FIGS. 31A-H are side-by-side comparisons between the left and right breast PACT images of each patient, according to an implementation. FIG. 31A are images of the left breast of the first patient P1, according to an aspect. FIG. 31B are images of the breasts of the second patient P2, according to an aspect. FIG. 31C are images of the breasts of the third patient P3, according to an aspect. FIG. 31D are images of the breasts of the fourth patient P4, according to an aspect. FIG. 31E are images of the breasts of the fifth patient P5, according to an aspect. FIG. 31F are images of the breasts of the sixth patient P6, according to an aspect. FIG. 31G are images of the breasts of the seventh patient P7, according to an aspect.
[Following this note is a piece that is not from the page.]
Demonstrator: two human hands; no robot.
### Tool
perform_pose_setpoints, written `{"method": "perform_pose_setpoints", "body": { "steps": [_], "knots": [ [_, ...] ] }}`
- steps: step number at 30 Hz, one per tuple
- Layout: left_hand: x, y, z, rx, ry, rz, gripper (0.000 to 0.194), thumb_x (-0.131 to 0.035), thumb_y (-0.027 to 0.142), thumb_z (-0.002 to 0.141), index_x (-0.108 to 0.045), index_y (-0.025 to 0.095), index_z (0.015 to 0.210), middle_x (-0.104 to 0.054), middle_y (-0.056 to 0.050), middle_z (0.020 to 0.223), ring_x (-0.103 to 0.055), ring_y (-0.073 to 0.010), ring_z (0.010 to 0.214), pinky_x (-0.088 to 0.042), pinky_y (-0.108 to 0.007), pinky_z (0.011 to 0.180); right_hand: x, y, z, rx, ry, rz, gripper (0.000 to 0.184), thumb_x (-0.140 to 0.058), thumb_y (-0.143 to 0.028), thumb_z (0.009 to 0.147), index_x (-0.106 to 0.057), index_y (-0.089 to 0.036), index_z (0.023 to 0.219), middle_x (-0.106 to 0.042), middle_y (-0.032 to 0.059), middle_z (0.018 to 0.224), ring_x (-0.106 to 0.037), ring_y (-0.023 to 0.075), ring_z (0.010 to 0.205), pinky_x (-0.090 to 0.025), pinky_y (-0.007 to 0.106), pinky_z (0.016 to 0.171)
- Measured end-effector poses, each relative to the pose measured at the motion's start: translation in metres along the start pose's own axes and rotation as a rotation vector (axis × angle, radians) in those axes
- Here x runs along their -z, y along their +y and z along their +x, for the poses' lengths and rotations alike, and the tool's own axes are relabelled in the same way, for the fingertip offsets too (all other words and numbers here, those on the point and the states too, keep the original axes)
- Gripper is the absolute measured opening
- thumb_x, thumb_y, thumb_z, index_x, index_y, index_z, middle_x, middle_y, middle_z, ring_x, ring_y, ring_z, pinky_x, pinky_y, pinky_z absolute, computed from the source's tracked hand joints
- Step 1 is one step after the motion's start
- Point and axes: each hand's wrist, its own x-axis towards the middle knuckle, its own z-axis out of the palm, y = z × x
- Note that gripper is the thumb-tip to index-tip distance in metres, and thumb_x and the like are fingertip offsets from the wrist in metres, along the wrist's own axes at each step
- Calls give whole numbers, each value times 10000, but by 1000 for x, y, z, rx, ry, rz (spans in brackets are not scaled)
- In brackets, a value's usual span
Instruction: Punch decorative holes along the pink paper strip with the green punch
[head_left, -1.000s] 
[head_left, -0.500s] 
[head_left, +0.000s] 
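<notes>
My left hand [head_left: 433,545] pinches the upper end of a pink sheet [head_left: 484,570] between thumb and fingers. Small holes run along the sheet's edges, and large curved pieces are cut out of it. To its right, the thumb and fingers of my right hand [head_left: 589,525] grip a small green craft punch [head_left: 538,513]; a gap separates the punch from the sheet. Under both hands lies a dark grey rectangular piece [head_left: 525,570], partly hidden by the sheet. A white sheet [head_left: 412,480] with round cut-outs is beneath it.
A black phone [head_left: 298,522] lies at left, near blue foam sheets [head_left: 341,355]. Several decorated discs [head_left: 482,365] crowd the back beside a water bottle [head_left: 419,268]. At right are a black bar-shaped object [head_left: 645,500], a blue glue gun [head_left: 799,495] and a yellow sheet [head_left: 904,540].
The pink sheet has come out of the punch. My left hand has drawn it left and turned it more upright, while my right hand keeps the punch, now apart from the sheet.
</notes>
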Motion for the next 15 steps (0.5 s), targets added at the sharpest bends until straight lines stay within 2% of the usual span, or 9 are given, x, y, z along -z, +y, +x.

The tumors were then demarcated in each breast and the average vessel densities inside and outside the tumors were computed using one or more methods described in Section III. The average vessel density ratios between the tumors and the surrounding normal breast tissues were 3.4±0.99. FIG. 27 is a bar chart of the average vessel density in each tumor and the surrounding normal breast tissue, according to an aspect. In addition, the mean of the average vessel density ratios of the six malignant tumors was 1.4 times higher than that of the two benign ones. FIG. 33 is a plot of the average vessel densities of tumors and surrounding normal tissues, according to an implementation.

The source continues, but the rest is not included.